Homework — File system

All the sources are available in the part-3 tarball.

The C files are located in directory part-3/homework-file-system/material/.

The general specifications of the POSIX functions are available at OpenGroup website.

Overview

In this homework, we study file system operations. To illustrate that, we implement concurrent sorted singly linked lists that can be easily stored in a file.

Sorted linked lists are very common in very large information systems (big data). When many processes read such a structure and very few modify it, it can be interesting to let these readers access the structure in parallel. However, even if very few processes modify the structure, we still need to ensure the consistency of the list.

Three common approaches to solve this problem are: coarse-grain locking (we lock the entire list, but this leads to very poor performance as it prevents parallelism) and fine-grain locking (we lock only the previous and next nodes, between which we insert a new node). We shall focus on the fine-grain locking.

A sorted singly linked array list

In this homework, we study concurrent sorted singly linked lists that can be easily stored in a file.

  1. Our first objective will be to implement a sorted singly linked list as an array of dynamic size stored in memory space.
  2. The second step will be to store the array in a file instead of memory space. This will enable us to exercise file system syscalls.
  3. Finally, we protect the values in the list from concurrent access using fine-grained file locking mechanisms.

We provide incomplete codes to implement a sorted singly linked list.

  • fs-linked-list-main.c defines a main test procedure common to both the memory or the file implementation.
  • fs-common-linked-list.c defines functions common to both the memory and the file implementation.
  • fs-mem-linked-list.c defined functions specific to the memory implementation.
  • fs-file-linked-list.c defined functions specific to the file implementation.

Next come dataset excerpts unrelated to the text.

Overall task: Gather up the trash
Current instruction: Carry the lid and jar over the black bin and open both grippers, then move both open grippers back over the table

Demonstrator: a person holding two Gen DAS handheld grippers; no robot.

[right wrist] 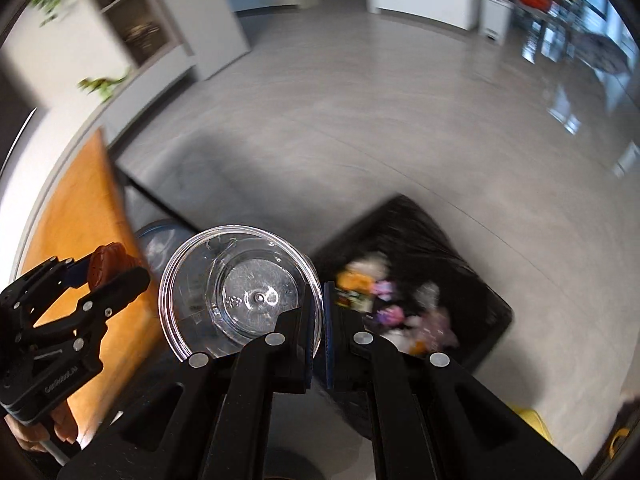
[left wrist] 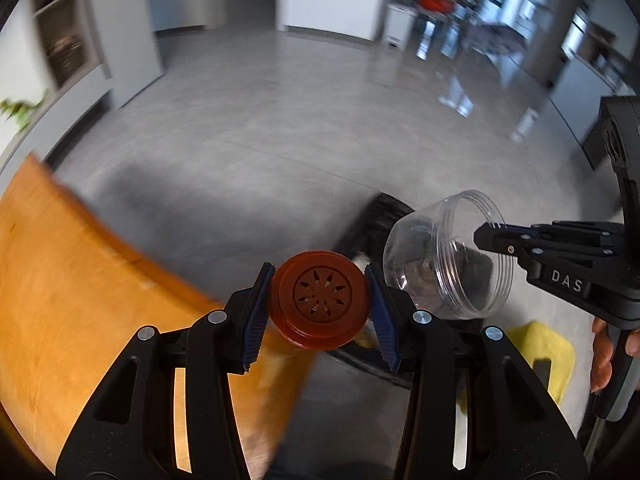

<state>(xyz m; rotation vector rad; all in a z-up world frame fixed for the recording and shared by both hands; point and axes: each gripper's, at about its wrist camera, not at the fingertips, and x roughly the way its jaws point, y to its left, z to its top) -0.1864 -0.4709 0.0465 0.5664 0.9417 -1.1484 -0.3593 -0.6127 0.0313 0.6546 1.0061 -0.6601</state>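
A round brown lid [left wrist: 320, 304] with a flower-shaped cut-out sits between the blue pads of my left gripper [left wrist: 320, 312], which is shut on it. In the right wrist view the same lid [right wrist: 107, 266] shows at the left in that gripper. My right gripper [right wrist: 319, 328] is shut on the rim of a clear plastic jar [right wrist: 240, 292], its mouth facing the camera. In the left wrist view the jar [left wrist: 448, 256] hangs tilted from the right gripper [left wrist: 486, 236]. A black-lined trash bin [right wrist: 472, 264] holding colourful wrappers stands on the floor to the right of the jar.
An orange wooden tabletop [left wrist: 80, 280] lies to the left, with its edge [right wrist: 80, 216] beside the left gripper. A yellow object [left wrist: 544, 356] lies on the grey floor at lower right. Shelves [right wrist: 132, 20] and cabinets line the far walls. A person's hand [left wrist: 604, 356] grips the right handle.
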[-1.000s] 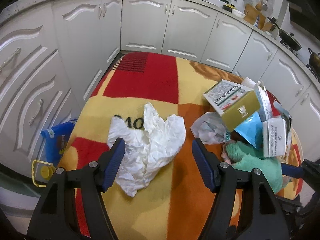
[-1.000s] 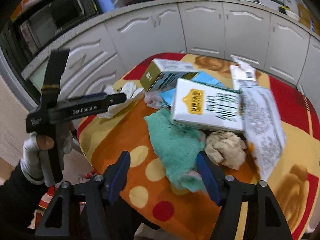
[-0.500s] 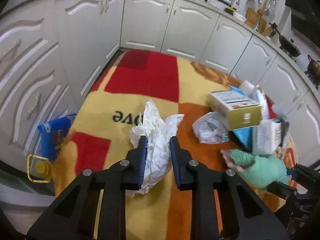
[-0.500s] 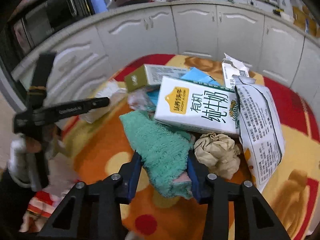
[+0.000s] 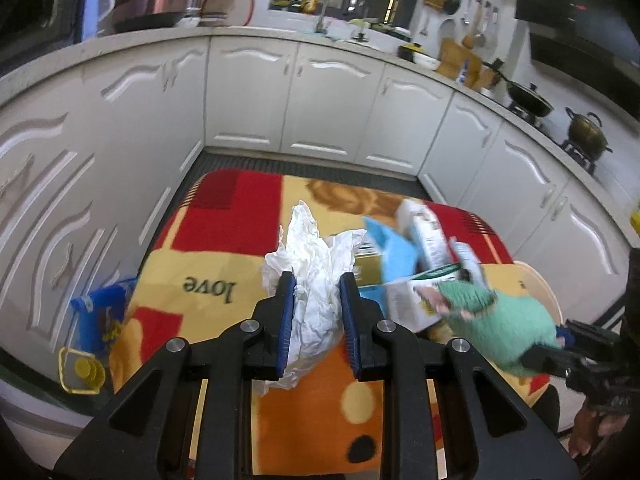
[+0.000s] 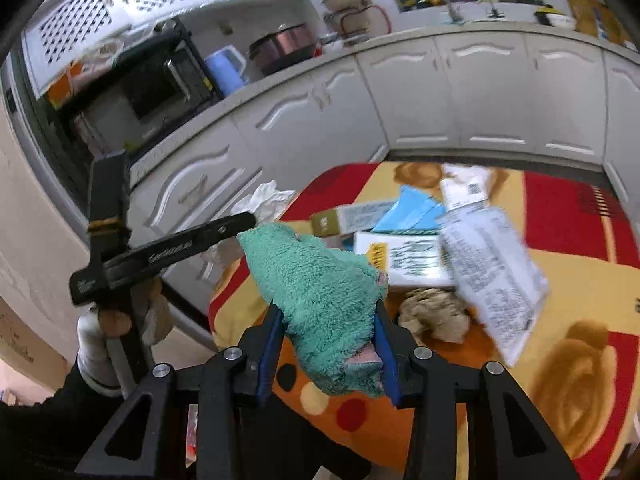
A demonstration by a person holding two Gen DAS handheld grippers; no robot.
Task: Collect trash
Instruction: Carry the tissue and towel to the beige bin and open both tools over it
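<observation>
Left gripper [image 5: 318, 292]: blue-padded jaws pinched on one crumpled white plastic bag [image 5: 312, 252], thin, crinkly, glossy; closing just completed, bag squeezed between the pads and raised off the blanket [image 5: 192, 248], its upper lobe sticking up on the far side of the fingers.

Right gripper [image 6: 328, 320]: jaws clamped on one mint-green terry cloth [image 6: 316, 280], fluffy looped pile, pink trim at the near edge; also just closed, cloth bunched between the pads, lifted clear of the pile, far end flopping to the left.

Blanket: fleece, red, yellow and orange blocks with dots, draped over a round table.

Remaining on blanket, right of centre: two cardboard cartons, namely one white milk carton [image 6: 404, 258] lying flat and one olive-and-white box [image 6: 352, 216] beyond it; one flat blue paper sheet [image 6: 412, 212]; one printed white pouch [image 6: 492, 276], blurred; one brown crumpled paper ball [image 6: 434, 314], near the milk carton.

One gloved hand [image 6: 100, 344] on the left tool's handle.
</observation>
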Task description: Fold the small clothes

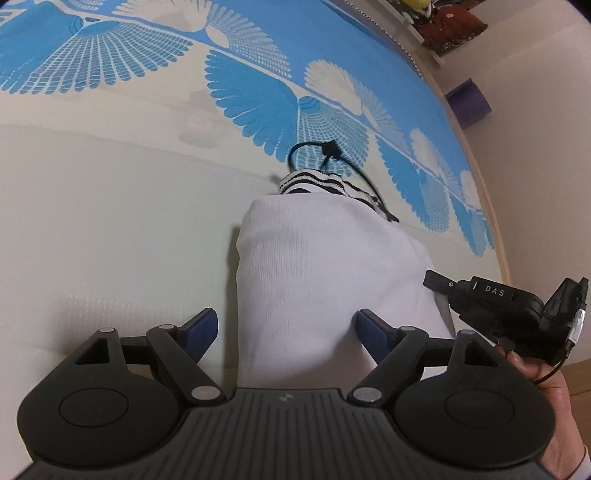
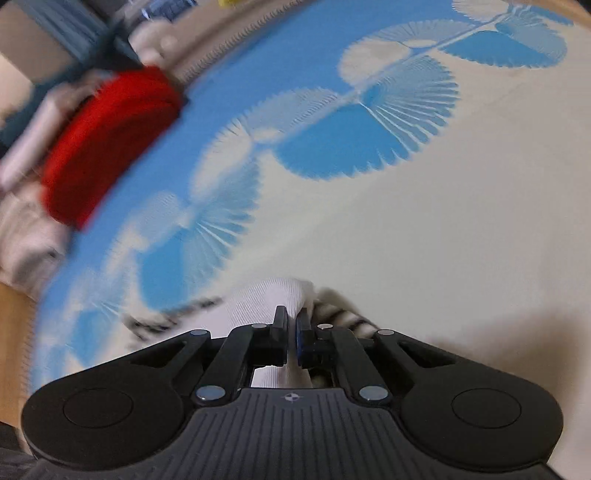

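Note:
A small white ribbed garment [image 1: 325, 266] with a black-and-white striped cuff [image 1: 317, 182] and a black cord [image 1: 325, 151] lies on the blue-and-cream patterned mat [image 1: 110, 221]. My left gripper [image 1: 286, 326] is open, its blue-padded fingers on either side of the garment's near end. My right gripper [image 2: 291, 325] is shut on a fold of the white garment [image 2: 273, 295], with the striped cuff [image 2: 343, 314] beside it. The right gripper's body also shows in the left wrist view [image 1: 517, 314] at the garment's right edge.
A folded red cloth [image 2: 110, 147] and pale folded clothes [image 2: 29, 236] lie at the mat's left edge. A purple block [image 1: 469, 101] stands on the floor beyond the mat. Dark red clutter [image 1: 450, 26] sits at the far right. The right wrist view is motion-blurred.

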`<state>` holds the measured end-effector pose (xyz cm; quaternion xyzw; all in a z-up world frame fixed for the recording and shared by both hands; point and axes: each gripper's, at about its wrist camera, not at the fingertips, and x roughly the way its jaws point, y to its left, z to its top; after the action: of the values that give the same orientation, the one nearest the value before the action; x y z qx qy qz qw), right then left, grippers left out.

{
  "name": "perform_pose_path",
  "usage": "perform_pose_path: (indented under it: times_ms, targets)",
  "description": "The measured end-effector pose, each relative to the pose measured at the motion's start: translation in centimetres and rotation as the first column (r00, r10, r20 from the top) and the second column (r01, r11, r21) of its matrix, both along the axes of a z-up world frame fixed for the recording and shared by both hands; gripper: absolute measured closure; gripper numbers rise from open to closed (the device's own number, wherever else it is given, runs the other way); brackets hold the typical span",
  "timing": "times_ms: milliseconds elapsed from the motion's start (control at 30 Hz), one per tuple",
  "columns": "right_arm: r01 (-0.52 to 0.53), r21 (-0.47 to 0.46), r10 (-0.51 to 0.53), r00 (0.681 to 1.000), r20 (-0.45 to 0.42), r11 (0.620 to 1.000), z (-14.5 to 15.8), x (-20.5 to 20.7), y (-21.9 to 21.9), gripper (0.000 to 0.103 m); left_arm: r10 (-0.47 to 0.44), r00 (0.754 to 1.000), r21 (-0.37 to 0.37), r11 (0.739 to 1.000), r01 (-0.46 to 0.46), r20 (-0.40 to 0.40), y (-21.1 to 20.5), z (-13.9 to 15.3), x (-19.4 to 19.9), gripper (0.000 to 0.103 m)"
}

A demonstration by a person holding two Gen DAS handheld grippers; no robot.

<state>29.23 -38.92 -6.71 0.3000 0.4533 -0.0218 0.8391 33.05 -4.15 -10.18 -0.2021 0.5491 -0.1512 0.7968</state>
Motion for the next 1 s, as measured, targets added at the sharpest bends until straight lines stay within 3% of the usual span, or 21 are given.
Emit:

Our singly linked list consists of a chain of nodes containing a value (32-bits signed integer) and a reference to the next node. The first node is a dummy node that represents the head of the list. This node contains a value attribute whose value is -oo and a next attribute which is actually the first real node in the list. If the next attribute of the dummy node is NONE, then the list is empty. The following figure illustrates the role of the dummy node.

Sorted singly linked list

A singly linked list stored as an array in memory

We first focus on the implementation of the linked list stored in memory. We choose to implement this singly linked list as an array. This will ease the implementation of the linked list when we shall store it in a file. We choose the following structure:

typedef struct _node_t {
  value_t value;
  index_t next;
} node_t;

typedef struct _list_t {
  node_t *nodes;
} list_t;

This results in the following architecture:

Sorted singly linked list (step 1)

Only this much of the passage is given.